## INSTRUCTIONS TO FOLLOW:
What is wanted is the full listing, word for word, without its pictures.
---*---
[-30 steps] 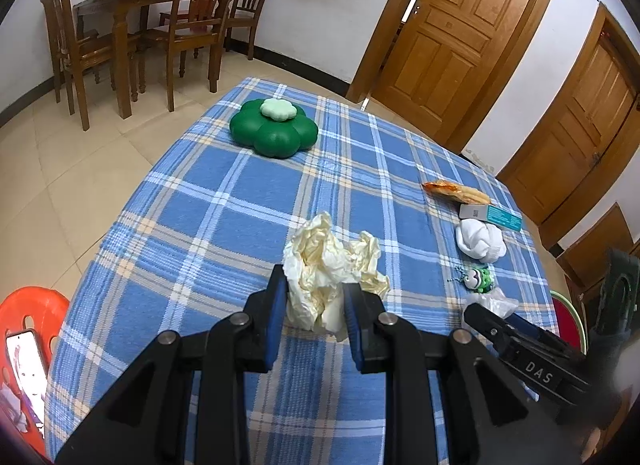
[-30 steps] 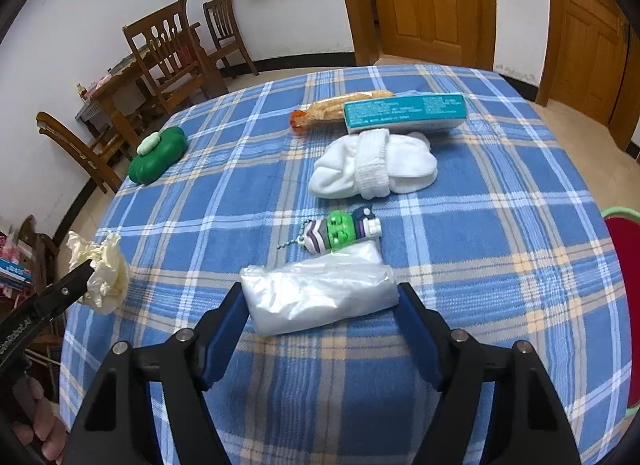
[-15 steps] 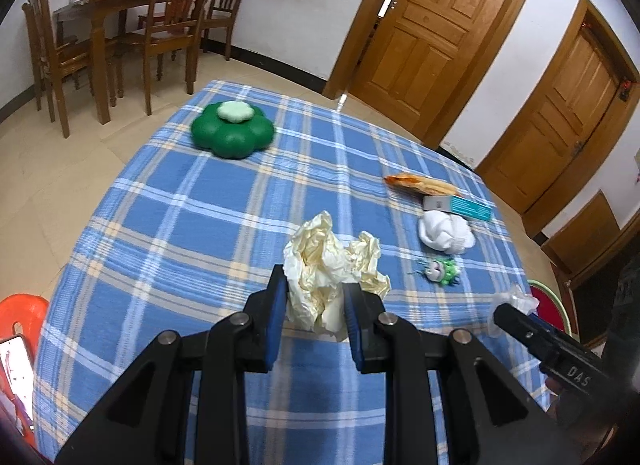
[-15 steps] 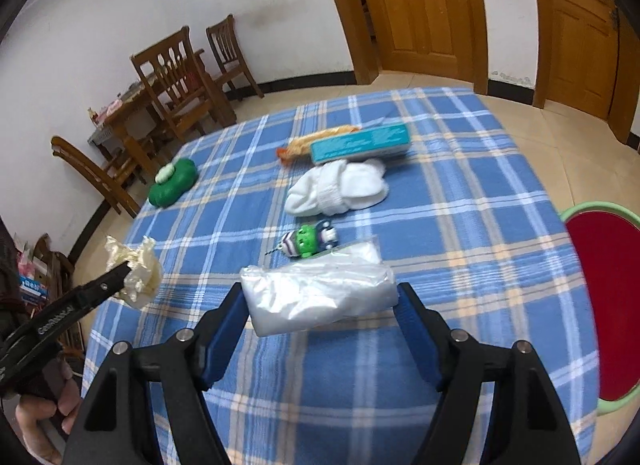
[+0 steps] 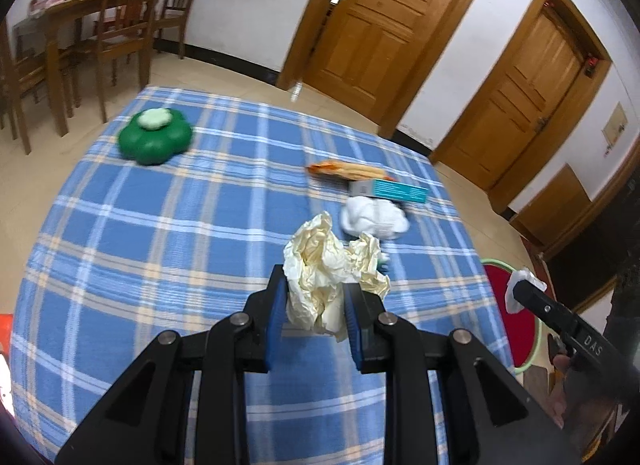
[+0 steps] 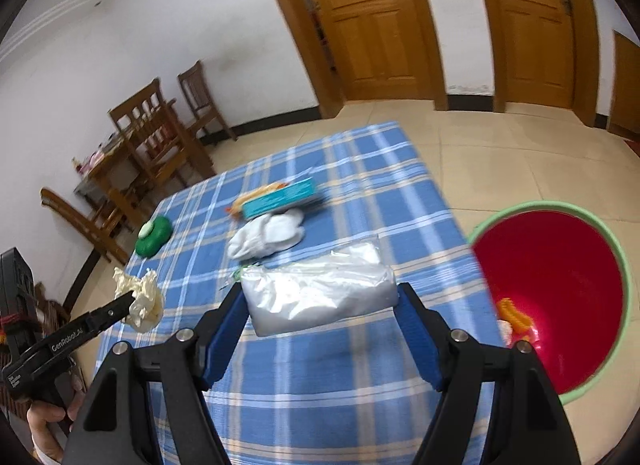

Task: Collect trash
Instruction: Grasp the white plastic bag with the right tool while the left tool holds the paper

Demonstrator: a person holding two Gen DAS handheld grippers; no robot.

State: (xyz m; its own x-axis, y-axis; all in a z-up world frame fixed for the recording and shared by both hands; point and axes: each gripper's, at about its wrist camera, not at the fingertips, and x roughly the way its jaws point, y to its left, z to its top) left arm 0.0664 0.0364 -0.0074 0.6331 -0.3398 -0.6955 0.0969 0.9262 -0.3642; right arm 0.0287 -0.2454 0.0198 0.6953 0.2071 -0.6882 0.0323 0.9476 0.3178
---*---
## WRITTEN SOLUTION:
[-30 steps] 
[-30 steps] 
[-15 steps] 
[-15 steps] 
[+0 steps] 
[+0 steps] 

Task: Collect trash
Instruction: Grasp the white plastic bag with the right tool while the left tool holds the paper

Demonstrator: a person holding two Gen DAS handheld grippers; no robot.

State: (xyz m; its own x-axis, y-axis; all in a z-up world frame fixed for the recording and shared by both hands; point and axes: each gripper's, at about its wrist camera, not at the fingertips, and x roughly the way its jaws point, y to its left, z to its top) left arm 0.0664 0.0364 -0.0074 0.6331 -0.3398 -0.6955 0.0969 0.9262 -0.3642; right arm 0.0287 -0.2454 0.0198 0.6953 0.2071 -0.6882 0.0323 0.9476 0.3178

For this exercise, nothing more remains to be given.